• **What you should do**:
Starting at the line below holding "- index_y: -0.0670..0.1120" and stopping at the line holding "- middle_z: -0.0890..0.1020", print every line exactly, both ends included, and leave the rest out.

• **Entries supplied**:
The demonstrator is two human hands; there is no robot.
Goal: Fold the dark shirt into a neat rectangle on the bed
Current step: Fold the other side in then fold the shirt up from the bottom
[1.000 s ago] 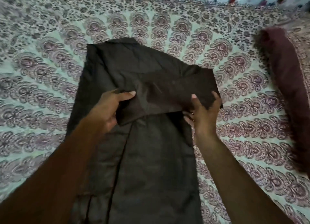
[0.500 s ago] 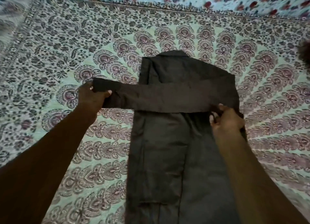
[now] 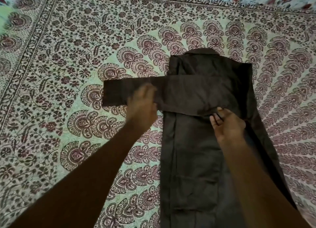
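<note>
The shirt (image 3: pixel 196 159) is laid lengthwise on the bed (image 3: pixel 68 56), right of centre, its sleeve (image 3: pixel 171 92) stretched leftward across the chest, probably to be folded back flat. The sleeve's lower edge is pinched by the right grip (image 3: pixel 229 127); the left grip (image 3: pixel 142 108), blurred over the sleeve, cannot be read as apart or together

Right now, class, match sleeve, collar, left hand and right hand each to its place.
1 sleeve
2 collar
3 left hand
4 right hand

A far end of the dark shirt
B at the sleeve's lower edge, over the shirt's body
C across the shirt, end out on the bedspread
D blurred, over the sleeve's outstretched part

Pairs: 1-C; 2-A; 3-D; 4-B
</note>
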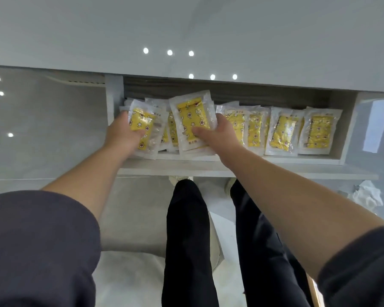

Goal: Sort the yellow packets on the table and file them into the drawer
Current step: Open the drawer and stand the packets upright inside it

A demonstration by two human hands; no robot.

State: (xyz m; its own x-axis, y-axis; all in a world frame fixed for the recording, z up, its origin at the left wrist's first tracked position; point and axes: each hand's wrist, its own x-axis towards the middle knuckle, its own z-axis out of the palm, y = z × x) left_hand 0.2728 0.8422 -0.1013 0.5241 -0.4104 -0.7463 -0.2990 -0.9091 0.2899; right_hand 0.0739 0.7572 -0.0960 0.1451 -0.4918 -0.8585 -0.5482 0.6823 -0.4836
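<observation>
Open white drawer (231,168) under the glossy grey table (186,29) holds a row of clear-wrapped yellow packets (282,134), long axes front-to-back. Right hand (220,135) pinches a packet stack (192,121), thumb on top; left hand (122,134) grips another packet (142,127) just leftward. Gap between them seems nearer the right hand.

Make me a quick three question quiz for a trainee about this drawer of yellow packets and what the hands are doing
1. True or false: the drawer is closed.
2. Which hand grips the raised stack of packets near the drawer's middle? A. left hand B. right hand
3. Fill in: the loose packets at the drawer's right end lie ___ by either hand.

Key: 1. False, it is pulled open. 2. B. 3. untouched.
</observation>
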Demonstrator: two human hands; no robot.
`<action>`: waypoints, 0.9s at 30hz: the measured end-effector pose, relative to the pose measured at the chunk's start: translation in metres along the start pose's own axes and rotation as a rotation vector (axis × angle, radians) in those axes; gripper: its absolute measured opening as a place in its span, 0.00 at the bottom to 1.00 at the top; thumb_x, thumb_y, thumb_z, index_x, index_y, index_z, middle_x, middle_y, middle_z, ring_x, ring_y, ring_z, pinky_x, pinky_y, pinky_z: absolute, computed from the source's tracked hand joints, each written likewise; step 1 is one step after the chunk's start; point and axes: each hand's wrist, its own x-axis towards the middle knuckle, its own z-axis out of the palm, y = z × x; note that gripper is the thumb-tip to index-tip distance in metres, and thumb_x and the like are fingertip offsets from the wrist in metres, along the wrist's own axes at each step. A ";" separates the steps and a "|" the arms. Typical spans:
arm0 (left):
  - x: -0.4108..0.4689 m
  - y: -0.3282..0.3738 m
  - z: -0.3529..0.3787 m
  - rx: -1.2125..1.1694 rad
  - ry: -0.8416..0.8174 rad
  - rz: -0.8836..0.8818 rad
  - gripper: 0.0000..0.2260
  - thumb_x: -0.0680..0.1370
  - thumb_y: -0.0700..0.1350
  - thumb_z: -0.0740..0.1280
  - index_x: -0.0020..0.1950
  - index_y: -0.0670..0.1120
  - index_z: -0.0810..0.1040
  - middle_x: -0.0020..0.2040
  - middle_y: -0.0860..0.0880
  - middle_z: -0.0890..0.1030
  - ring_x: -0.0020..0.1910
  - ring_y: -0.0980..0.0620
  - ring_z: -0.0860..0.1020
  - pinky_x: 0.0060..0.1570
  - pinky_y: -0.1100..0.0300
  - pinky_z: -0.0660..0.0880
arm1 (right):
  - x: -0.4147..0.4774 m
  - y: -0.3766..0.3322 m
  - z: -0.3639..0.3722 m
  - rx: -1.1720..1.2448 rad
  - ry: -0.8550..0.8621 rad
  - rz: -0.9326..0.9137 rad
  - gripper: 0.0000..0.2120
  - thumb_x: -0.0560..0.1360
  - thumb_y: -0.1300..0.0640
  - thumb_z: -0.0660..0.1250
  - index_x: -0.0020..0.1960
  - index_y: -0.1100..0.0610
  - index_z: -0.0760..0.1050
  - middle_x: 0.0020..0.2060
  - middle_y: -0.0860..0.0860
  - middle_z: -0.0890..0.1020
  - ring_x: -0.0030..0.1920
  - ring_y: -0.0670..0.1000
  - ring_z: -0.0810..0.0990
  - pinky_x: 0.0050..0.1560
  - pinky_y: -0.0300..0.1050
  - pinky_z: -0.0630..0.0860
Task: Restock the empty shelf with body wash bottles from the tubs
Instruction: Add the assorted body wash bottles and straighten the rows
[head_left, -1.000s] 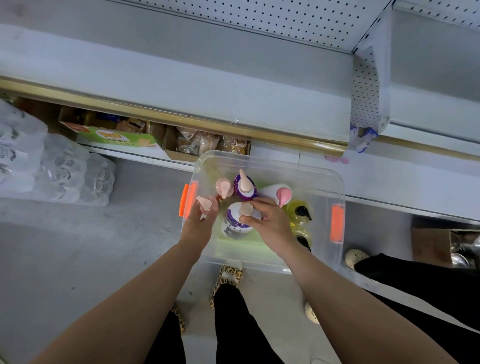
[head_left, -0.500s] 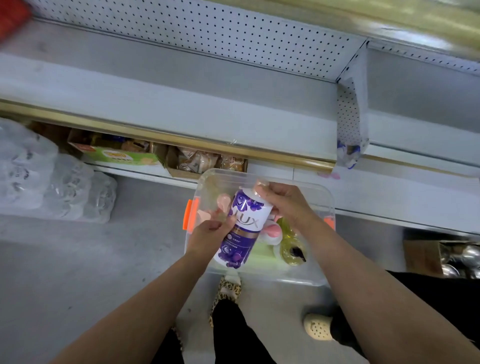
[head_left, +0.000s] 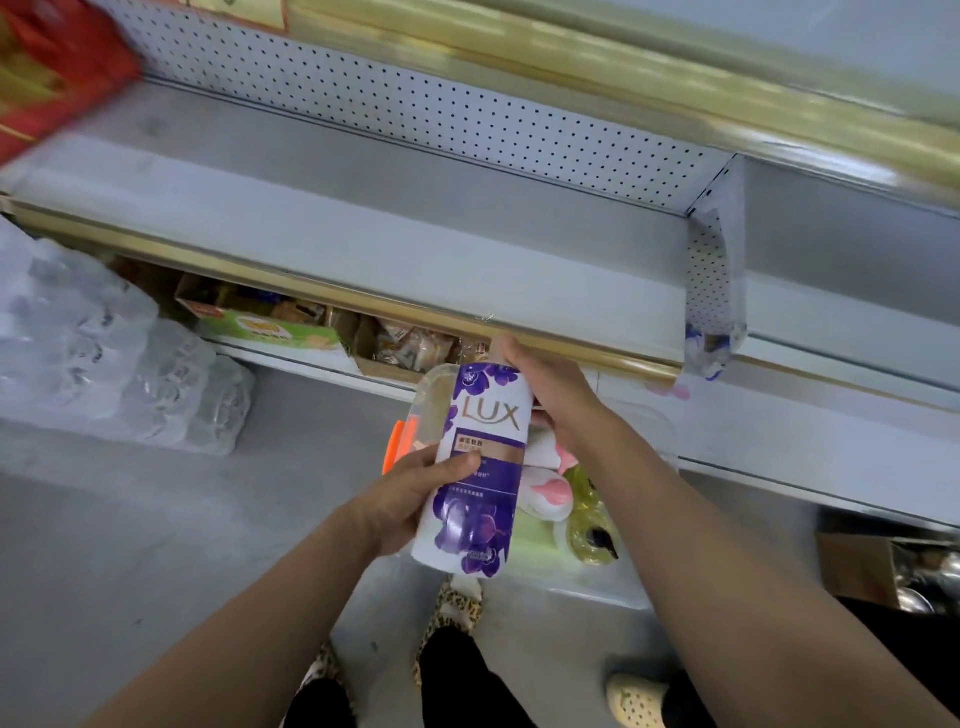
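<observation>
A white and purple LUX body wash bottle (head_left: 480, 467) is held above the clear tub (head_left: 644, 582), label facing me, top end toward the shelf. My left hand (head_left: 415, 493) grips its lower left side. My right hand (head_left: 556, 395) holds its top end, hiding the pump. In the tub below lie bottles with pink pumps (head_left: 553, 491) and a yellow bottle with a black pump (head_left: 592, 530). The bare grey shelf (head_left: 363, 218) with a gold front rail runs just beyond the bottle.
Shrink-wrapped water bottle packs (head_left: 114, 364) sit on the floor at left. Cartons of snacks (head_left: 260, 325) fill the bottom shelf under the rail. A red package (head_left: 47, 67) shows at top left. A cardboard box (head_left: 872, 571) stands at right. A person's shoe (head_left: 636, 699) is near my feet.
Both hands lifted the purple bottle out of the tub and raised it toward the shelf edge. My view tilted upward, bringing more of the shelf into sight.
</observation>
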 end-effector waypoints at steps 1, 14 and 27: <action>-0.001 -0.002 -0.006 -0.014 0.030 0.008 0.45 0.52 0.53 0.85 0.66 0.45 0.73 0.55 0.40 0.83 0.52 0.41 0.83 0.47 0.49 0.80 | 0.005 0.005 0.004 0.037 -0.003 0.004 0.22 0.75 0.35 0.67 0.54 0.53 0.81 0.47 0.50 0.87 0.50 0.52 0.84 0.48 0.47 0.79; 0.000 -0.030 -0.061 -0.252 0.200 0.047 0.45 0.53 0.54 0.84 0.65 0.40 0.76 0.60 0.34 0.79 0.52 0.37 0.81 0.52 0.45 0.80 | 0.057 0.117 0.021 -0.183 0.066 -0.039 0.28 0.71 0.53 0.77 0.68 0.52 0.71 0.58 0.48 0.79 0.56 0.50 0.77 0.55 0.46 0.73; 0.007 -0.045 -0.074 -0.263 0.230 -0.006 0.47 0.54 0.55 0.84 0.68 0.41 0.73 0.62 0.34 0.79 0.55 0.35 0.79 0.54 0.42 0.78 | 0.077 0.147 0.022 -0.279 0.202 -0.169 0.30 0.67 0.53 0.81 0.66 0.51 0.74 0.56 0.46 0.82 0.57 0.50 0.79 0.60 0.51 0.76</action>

• **Written reply**:
  - index_y: -0.0670..0.1120
  - index_z: -0.0810..0.1040
  - middle_x: -0.0020..0.2040
  - middle_y: -0.0860..0.0880
  - middle_z: -0.0890..0.1030
  - ring_x: -0.0020..0.1910
  - ring_y: -0.0980..0.0620
  - ring_z: -0.0860..0.1020
  - pinky_x: 0.0060..0.1570
  - pinky_y: -0.1100..0.0300
  - pinky_z: -0.0660..0.0880
arm1 (right):
  - x: -0.4147..0.4774 m
  - y: -0.3766..0.3322 m
  - z: -0.3639..0.3722 m
  - rx: -1.1720..1.2448 rad
  - ry: -0.8550..0.8621 rad
  - rz: -0.9326..0.9137 rad
  - gripper: 0.0000..0.2120
  - thumb_x: -0.0560..0.1360
  - thumb_y: -0.1300..0.0640
  - thumb_z: -0.0660..0.1250
  - index_x: -0.0020..0.1960
  - index_y: -0.1100..0.0610
  - index_z: -0.0760..0.1050
  - middle_x: 0.0020..0.2060
  - middle_y: -0.0860..0.0860
  - middle_z: -0.0890..0.1020

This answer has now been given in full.